Would this lead to "an army of untrained environmental consultants descending on ecosystems"? Or would it allow "the rapid assessment of difficult groups - like grasses, algae, bacteria, fungi - so that it becomes just another part of our toolkit"? Go with the second scenario, Lowe exhorted the room. "Think of barcoding as a component of taxonomy, as just another tool."
The speakers finished and the theatre emptied for lunch, the delegates buzzing with conversation. Perhaps extinction wasn't inevitable. Perhaps this population was simply up against the reality almost every organism faces: survive through evolution - broaden your horizons, embrace new tools, figure out new ways to attract funding, recast your approach - or head for extinction. But which path would it take?
In hours of workshops, the taxonomists grappled with their future, from Lowe's devices, with their echoes of Star Trek, to the massive Atlas of Living Australia project that promises "a biodiversity equivalent of Google" by 2011, and the necessity for microscope-based alpha-taxonomists to embrace molecular methods.
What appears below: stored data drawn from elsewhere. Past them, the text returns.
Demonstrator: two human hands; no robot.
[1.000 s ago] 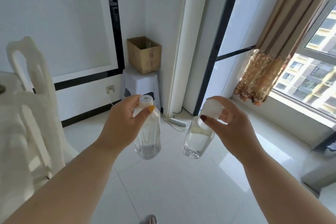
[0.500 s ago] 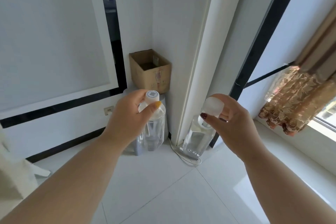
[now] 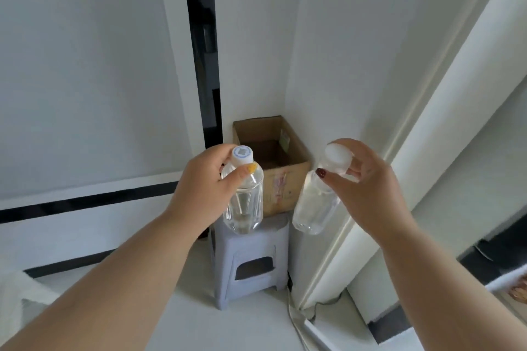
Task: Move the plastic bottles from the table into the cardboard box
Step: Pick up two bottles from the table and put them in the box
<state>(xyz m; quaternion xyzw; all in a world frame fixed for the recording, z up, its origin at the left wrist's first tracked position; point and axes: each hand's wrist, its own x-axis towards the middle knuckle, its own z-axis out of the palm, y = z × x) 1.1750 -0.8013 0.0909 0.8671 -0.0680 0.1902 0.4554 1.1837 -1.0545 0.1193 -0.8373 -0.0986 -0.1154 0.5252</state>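
Observation:
My left hand (image 3: 205, 188) grips a clear plastic bottle (image 3: 245, 205) by its white cap, so the bottle hangs upright. My right hand (image 3: 368, 188) holds a second clear bottle (image 3: 313, 208) by its white cap, tilted slightly left. Both bottles hang in the air just in front of an open cardboard box (image 3: 285, 188), which looks empty inside. The box stands on a small grey plastic stool (image 3: 253, 259) in the corner of the room.
White walls with black trim close in the corner behind the box. A white pillar (image 3: 399, 151) runs down the right of the stool. A white cable (image 3: 296, 319) lies on the tiled floor beside the stool's base.
I have come closer to the corner; the box and stool now look larger and sit between my hands. Both hands still hold their bottles by the caps.

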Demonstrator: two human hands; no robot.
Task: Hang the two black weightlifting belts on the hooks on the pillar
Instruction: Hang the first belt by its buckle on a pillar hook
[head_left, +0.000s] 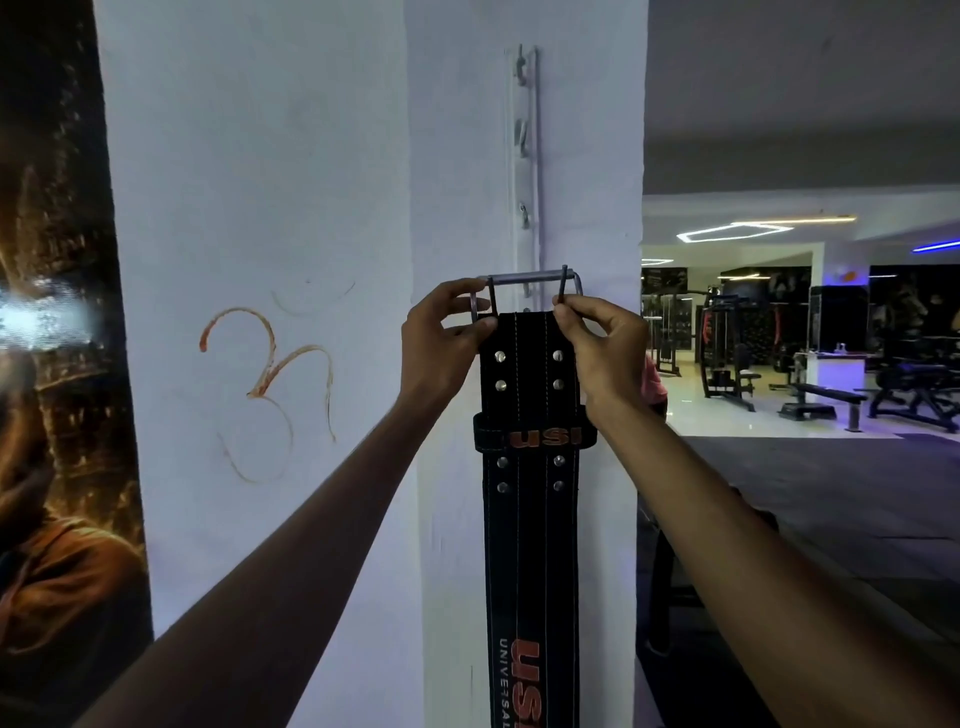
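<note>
White pillar (519, 156) before us, black belt (530, 519) hanging flat against it, our left hand (441, 338) pinching the belt's top corner, our right hand (597, 343) pinching a buckle prong, metal buckle (527, 283) held under the hook rail (524, 156)

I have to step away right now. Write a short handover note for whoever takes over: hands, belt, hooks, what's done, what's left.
Left hand: grip on the left side of the belt's metal buckle.
Right hand: pinching the buckle's right prong.
Black belt: hangs straight down the white pillar, buckle up at the lowest part of the hook rail. Cannot tell if it is hooked yet.
Three upper hooks are bare.
Second belt: not in view.
Left: seat this buckle, let go, then fetch and hang the other belt.
</note>
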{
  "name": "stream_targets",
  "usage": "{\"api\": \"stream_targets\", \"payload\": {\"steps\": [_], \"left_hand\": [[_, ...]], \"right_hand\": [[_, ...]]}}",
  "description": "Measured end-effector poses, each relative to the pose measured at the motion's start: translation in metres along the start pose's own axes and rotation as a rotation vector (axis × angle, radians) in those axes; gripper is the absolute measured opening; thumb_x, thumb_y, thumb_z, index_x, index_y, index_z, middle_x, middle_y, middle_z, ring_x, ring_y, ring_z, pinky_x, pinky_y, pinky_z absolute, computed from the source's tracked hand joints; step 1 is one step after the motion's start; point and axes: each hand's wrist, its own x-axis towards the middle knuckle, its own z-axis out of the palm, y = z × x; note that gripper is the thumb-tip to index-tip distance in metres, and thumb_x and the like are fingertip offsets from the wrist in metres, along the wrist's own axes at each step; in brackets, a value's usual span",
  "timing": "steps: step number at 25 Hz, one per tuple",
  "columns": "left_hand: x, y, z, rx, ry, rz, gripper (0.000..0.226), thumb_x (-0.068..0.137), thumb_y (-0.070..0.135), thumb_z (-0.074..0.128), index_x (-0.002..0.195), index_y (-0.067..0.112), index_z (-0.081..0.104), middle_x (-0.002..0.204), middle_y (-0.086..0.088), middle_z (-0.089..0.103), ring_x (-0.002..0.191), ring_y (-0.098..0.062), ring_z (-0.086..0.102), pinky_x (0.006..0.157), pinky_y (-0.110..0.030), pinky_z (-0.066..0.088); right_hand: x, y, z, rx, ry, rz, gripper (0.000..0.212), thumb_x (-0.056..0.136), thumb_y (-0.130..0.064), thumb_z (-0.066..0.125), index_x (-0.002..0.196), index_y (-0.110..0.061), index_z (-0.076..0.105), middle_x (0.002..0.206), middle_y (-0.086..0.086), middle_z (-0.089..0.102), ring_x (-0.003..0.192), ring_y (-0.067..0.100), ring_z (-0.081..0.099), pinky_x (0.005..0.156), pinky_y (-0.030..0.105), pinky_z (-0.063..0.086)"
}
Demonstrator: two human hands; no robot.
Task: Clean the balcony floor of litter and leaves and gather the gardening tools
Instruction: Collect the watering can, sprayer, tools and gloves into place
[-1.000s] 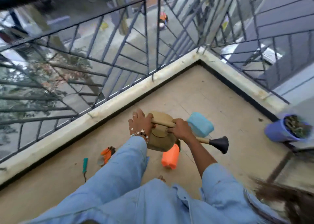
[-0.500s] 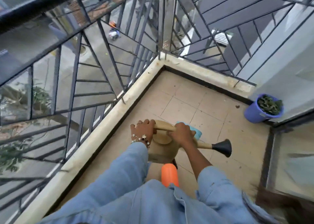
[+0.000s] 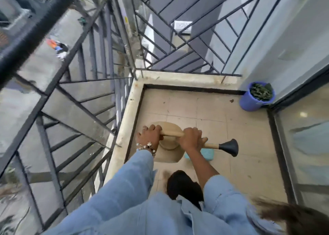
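- Balcony floor (image 3: 204, 106): pale tiles inside a black railing (image 3: 99, 99); mostly swept, with a small dark scrap (image 3: 231, 100) lying near the far right corner; the step in hand appears to be the gathering of the tools, not the sweeping.
- Watering can (image 3: 169, 152): tan body, black rose (image 3: 229, 147) pointing right; carried above the tiles close to the left curb; whether it holds water cannot be told.
- Purple bucket (image 3: 249, 103): upright in the far right corner, touching the wall; filled to the rim with dark green leaves (image 3: 260, 92).
- Teal box (image 3: 208, 153): partly hidden under the right forearm; contents not visible.
- Left hand (image 3: 149, 136): fingers curled round the can's handle at its near end.
- Right hand (image 3: 191, 139): wrapped round the same handle where it meets the spout; next, judged, the can needs setting down level at a collecting spot, and the scrap needs picking up.
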Motion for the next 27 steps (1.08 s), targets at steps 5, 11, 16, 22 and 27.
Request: {"api": "stream_targets", "payload": {"steps": [5, 11, 16, 22, 27], "left_hand": [[0.105, 0.035, -0.013, -0.028, -0.088, 0.14, 0.033, 0.095, 0.038, 0.049, 0.126, 0.025, 0.047, 0.128, 0.0, 0.052, 0.121, -0.03, 0.042, 0.094, -0.048, 0.042], [0.226, 0.111, -0.054, 0.019, -0.119, 0.274, 0.035, 0.096, 0.037, 0.047, 0.127, 0.02, 0.047, 0.127, -0.004, 0.052, 0.119, -0.032, 0.044, 0.09, -0.045, 0.046], [0.303, 0.174, -0.078, 0.086, -0.11, 0.444, 0.028, 0.098, 0.022, 0.044, 0.126, 0.018, 0.047, 0.125, -0.007, 0.052, 0.113, -0.032, 0.046, 0.087, -0.043, 0.046], [0.413, 0.236, -0.084, 0.075, -0.138, 0.558, 0.028, 0.094, 0.02, 0.05, 0.121, 0.014, 0.051, 0.117, -0.011, 0.058, 0.106, -0.036, 0.053, 0.083, -0.038, 0.043], [0.509, 0.281, -0.071, 0.089, -0.283, 0.616, 0.031, 0.093, 0.019, 0.053, 0.124, 0.017, 0.053, 0.117, -0.009, 0.059, 0.107, -0.033, 0.054, 0.088, -0.034, 0.039]], "right_hand": [[0.094, -0.004, -0.016, 0.009, 0.086, 0.152, 0.017, 0.077, -0.038, 0.067, 0.089, -0.027, 0.068, 0.113, 0.006, 0.044, 0.109, 0.029, 0.039, 0.088, 0.044, 0.038], [0.219, 0.001, -0.067, 0.046, 0.161, 0.278, 0.008, 0.08, -0.032, 0.064, 0.086, -0.027, 0.068, 0.115, 0.006, 0.039, 0.107, 0.029, 0.035, 0.082, 0.042, 0.041], [0.294, 0.012, -0.117, 0.202, 0.158, 0.442, 0.013, 0.086, -0.023, 0.06, 0.099, -0.026, 0.064, 0.118, 0.012, 0.038, 0.105, 0.036, 0.046, 0.08, 0.045, 0.043], [0.391, 0.038, -0.16, 0.455, 0.129, 0.472, 0.015, 0.082, -0.029, 0.065, 0.094, -0.02, 0.063, 0.099, 0.011, 0.062, 0.093, 0.036, 0.057, 0.065, 0.032, 0.043], [0.474, 0.054, -0.17, 0.516, 0.062, 0.554, 0.016, 0.081, -0.017, 0.063, 0.097, -0.016, 0.065, 0.097, 0.013, 0.065, 0.095, 0.035, 0.061, 0.07, 0.028, 0.042]]}}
A lobby group was formed to create that vital political tool: a unified, national voice. And a focus on attracting and enthusing students was agreed upon - perhaps high-school students and biology undergraduates could work in the country's museums and herbaria, experiencing first-hand what taxonomists can do.
Overall, said Cameron Slatyer later, evolution won out: "The response was overwhelmingly positive - there's general recognition that we have to do something before we run out of taxonomists." If they were a species, he said, they saw themselves now as "like a nice island fauna that's not found anywhere else. We recognise the risks to our population, but we're not going to disappear tomorrow."